Changes to EU waste regulations mean changes to packaging
A possible solution for the 2014 waste regulations are new compostable laminate packs.
April 8, 2013
by Canadian Packaging Staff
By 2014, a new EU Packaging Directive is set to come into effect which will place the responsibility for ensuring that ‘packaging is not excessive for the purpose intended and is suitable for recycling, energy recovery or composting’ firmly with the packaging producer.
The emphasis is that waste minimization and recovery should be built into the package at its design stage to ensure resource efficiencies as well as protecting products.
Eurostat, the statistical office of the European Union claim waste plastics packaging material in the EU15, increased from 9.9 million tonnes in 1998 to 13.1 million tonnes in 2008 representing an increase in share from 17.9 per cent to 21.6 per cent. Of this, 40 per cent of municipal waste was land-filled, 20 per cent incinerated, and only 23 per cent recycled and 17 per cent composted.
In theory, packaging is recycled if it can be collected, transported and cleaned using less energy and resources than would be used to make virgin raw materials.
However, packaging made from thin layers of mixed materials or plastic film is very difficult to recycle. While there have been some technological processes developed to attempt to recycle more, but these are a limited resource meaning that the most popular method of disposal of laminated packaging formats remains incineration.
Incineration isn’t necessarily a poor choice, as it is possible to get some energy value from this type of packaging even though it is essentially burning materials made from a finite raw material resource.
Innovia Films and Sappi Fine Paper Europe are looking at end-of-life options for flexible laminates—specifically either industrial/home composting or ultimately anaerobic digestion which turns waste into a useful energy source.
By combining their separate compostable substrates, Innovia Films’ NatureFlex and Sappi’s Algro Nature they could offer the packaging industry an alternative combining traditional technical properties and equivalent packaging performance.
Sappi business development manager Antoine de Forton says, “Many European countries have realized that home composting is a viable opportunity for managing some of the domestic household waste stream.
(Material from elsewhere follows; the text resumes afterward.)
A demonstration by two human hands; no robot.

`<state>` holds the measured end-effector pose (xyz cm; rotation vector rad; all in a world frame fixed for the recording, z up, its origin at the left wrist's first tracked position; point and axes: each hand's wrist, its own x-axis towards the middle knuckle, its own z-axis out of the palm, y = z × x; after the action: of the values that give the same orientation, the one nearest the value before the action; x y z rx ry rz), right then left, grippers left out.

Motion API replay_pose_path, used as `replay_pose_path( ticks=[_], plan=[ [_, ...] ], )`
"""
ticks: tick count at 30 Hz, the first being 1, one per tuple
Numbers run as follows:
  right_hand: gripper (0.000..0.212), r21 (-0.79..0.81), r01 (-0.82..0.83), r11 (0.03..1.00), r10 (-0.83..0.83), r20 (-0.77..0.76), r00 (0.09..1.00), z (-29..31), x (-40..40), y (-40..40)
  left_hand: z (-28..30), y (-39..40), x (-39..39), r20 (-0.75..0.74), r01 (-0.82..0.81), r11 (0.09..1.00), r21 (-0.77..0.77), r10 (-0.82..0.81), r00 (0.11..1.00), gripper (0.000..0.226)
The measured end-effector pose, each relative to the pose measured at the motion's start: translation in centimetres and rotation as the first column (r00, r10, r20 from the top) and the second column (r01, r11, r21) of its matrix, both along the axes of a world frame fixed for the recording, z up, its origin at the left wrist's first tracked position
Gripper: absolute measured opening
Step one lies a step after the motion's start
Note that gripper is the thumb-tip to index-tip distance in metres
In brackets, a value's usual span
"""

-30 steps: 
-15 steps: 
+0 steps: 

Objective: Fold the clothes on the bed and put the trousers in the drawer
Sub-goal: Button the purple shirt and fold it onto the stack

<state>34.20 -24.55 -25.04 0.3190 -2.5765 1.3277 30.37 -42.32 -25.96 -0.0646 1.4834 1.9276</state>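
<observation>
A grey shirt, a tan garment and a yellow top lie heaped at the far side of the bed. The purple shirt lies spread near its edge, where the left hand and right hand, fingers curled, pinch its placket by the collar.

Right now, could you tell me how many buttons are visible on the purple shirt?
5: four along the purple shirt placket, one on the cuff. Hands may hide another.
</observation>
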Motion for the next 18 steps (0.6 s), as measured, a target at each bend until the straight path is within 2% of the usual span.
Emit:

It empowers home owners to take responsibility for their own degradable waste.
“Packs made from compostable packaging such as the Innovia Films and Sappi solution makes this task much easier,” he states.
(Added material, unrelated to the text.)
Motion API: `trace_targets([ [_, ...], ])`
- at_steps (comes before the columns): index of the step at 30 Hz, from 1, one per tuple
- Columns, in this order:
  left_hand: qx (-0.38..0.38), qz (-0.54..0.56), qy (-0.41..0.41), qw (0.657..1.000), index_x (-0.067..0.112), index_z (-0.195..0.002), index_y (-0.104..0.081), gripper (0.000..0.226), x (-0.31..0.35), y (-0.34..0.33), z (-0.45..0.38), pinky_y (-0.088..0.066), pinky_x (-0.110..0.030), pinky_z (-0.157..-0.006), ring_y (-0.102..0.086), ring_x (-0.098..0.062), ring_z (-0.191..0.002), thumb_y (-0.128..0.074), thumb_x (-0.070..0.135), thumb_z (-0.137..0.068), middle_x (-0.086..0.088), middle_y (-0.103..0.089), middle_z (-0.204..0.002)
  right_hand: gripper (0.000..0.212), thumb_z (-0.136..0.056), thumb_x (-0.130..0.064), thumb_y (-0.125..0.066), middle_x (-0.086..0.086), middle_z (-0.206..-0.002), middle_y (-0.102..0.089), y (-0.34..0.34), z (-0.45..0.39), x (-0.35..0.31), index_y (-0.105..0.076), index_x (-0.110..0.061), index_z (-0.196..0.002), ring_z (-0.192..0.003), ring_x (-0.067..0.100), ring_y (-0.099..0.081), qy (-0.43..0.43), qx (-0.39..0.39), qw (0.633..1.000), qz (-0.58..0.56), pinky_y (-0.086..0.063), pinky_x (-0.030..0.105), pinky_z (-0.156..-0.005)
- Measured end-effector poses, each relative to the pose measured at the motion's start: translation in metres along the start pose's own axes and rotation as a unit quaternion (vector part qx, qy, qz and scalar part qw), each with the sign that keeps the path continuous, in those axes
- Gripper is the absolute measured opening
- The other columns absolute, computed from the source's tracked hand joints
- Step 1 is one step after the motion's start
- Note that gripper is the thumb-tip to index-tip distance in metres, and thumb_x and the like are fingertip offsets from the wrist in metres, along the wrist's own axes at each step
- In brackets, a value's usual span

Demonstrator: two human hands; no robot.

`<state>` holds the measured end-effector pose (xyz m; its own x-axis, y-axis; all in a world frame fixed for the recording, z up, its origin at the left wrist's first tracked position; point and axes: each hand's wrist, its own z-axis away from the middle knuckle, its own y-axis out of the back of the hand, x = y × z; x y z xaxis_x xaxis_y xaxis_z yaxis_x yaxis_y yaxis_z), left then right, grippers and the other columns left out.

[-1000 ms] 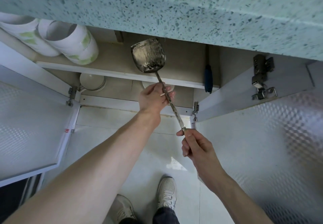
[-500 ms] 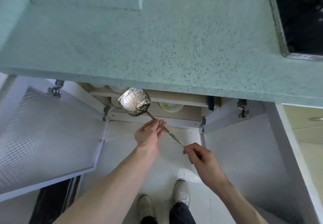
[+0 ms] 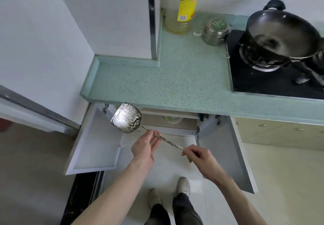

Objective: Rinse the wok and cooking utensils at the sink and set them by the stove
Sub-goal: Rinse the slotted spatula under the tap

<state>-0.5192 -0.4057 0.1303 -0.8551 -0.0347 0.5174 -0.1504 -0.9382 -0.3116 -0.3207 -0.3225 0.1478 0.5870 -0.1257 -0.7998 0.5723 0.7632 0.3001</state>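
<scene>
Holding the spatula (image 3: 126,117) still, both hands have risen to counter level.

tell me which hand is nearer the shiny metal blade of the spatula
Left. The left hand holds the thin handle just below the shiny metal spatula blade; the right hand pinches the handle's far end, further from the blade.
</scene>
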Motion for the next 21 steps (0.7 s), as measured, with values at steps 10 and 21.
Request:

Both NatureFlex and Algro Nature are manufactured from renewable resources, wood sourced from managed forests. These cellulose-based products have been fully-tested and independently certified to be compostable in home and industrial environments and are DIN E13432-certificated, as well as approved for food contact.
Innovia Films offers a range of NatureFlex flexible packaging films that provide a moisture barrier that can be tailored to meet the requirements of the product to be packed and an excellent gas barrier. It also offers enhanced print and conversion capability as well as high seal integrity, and its inherent anti-static and thermal stability aids the lamination process to Sappi’s flexible packaging papers and other biopolymers for more complex laminate structures.
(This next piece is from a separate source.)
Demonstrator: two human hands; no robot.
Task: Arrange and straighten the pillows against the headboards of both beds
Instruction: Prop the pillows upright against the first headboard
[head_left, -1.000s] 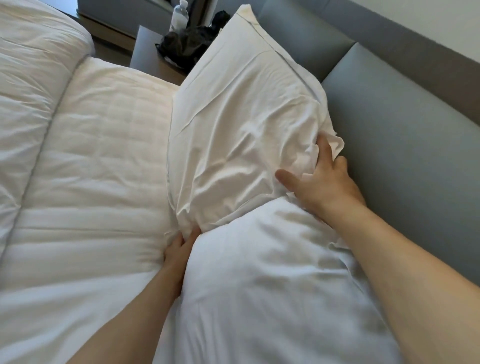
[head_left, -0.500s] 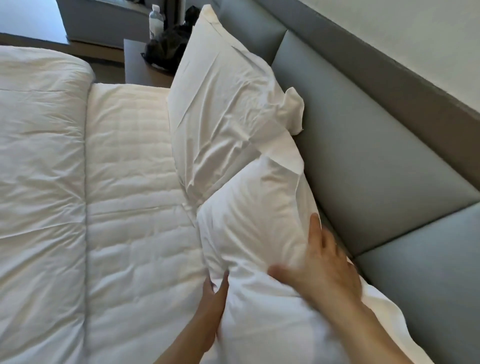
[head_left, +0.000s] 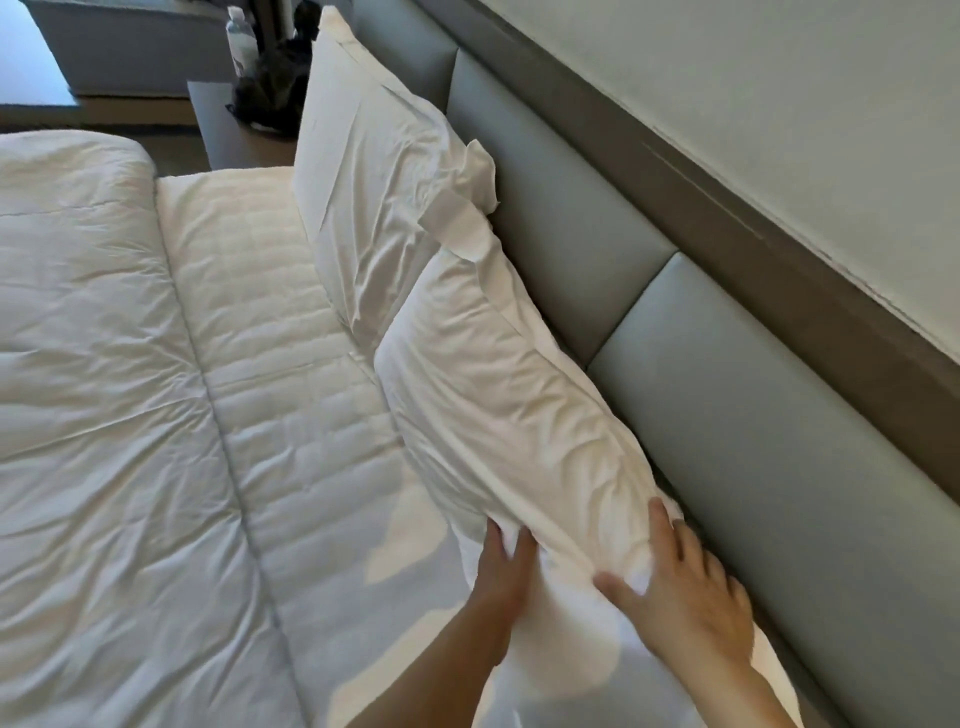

Sappi has used its expertise in manufacturing flexible packaging papers to become, it says, the first and only paper producer to offer home compostable papers for packaging.
Algro Nature is a one-side coated, glossy paper and Leine Nature is its uncoated equivalent, with both offering the advantage of using vegetable-based coating ingredients instead of a traditional paper/oil-based materials, which reduces the papers’ environmental impact and carbon footprint.
Available in weights of between 40g/m2 and 80 g/m2 these paper can be used in such applications as confectionery or snack wrappers, soup pouches, sugar sachets, pharmaceutical sachets, and more – and any packaging using these papers will meet the EU Packaging Directive.